**AIM OF THE EXERCISE:**
Please return every line of the material verbatim and skip any images.

-*-*-

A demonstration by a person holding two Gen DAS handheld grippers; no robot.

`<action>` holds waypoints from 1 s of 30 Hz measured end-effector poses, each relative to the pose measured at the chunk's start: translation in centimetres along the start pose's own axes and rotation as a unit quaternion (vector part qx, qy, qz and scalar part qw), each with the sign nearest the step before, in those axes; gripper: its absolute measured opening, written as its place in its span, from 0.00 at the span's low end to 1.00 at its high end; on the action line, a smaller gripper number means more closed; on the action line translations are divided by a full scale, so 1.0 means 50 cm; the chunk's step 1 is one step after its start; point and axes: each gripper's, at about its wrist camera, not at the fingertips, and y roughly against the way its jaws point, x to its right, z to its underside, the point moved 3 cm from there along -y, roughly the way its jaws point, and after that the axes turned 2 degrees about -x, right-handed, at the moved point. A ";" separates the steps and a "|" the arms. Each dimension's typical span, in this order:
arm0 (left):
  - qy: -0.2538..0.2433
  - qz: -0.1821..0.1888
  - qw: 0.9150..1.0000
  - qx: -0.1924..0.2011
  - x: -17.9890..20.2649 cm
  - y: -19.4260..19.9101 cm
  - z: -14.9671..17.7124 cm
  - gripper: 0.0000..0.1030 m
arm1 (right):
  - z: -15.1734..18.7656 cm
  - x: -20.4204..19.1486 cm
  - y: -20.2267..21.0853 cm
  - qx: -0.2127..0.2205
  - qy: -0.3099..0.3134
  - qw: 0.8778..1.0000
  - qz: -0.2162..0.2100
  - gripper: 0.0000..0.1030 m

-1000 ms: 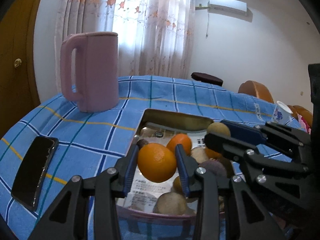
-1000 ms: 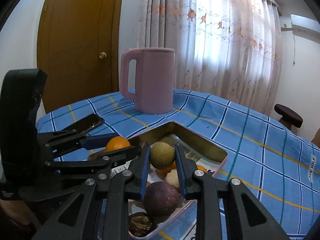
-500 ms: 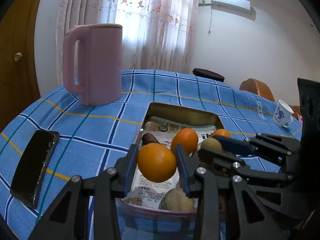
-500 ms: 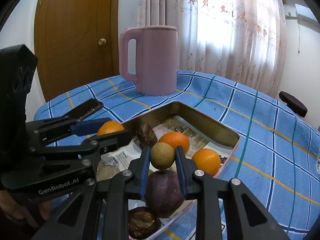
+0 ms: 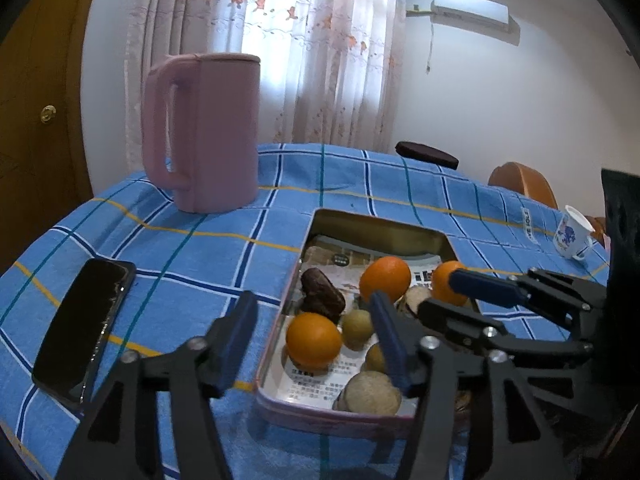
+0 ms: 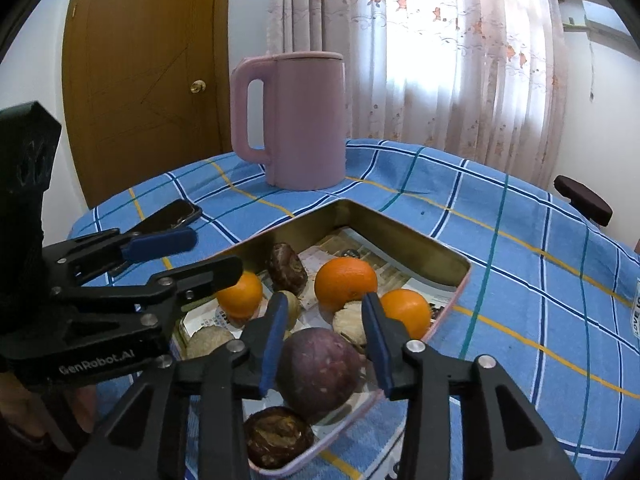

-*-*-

**EXPECTED ANSWER:**
A demonstration by a person holding two Gen DAS handheld grippers; no robot.

`<action>` holds waypoints from 1 s of 30 Hz measured end-effector poses, each relative to the pose measured at the chunk's start: translation in centimetres along the start pose's own axes and rotation as a unit quaternion (vector part qx, qy, qz and scalar part qw), each with the sign nearest the step before, in those axes; gripper: its absolute measured opening, written as its place in its span, from 0.00 at the span's low end to 1.00 at its high end; on the action line, a smaller gripper number means more closed; on the action line translations are divided by a full scale, so 1.0 means 50 cm; the chunk's step 1 is one step after its start; point and axes: each gripper's, at about its wrist camera, not at the fingertips, and y roughly against the way its jaws point, x to its right, z to its underside, the point moved 3 cm from there along -y, roughly the way its jaws point, and after that the axes turned 2 degrees about -x, right-handed, at the moved point. A ";" separates the steps and a "|" the arms. Each dimension's typical span, in this order:
arm0 (left):
  - qy: -0.2538..0.2433
  - qz: -0.1821..0.1888
  - qw: 0.9150..1.0000
  - qx: -0.1924..0.2011
  - x: -17.9890..20.2649 cm
  - y: -19.4260..19.9101 cm
  - z: -14.9671..17.7124 cm
  - gripper: 0.0000..0.1030 m
arm1 (right):
  - z: -15.1734..18.7656 cm
  - x: -20.4204..19.1486 cm
  - y: -20.2267..21.0853 cm
  - qx: -0.2127..0.2205
  - qy: -0.3099..0.3134
  - qw: 0.8778..1.0000
  - qz: -0.2162..0.2100
  - gripper: 0.0000..0.1030 m

-1000 ms: 
-1000 ms: 
-500 ms: 
-500 ms: 
+0 ms: 
+0 ms: 

There is no more to this answer.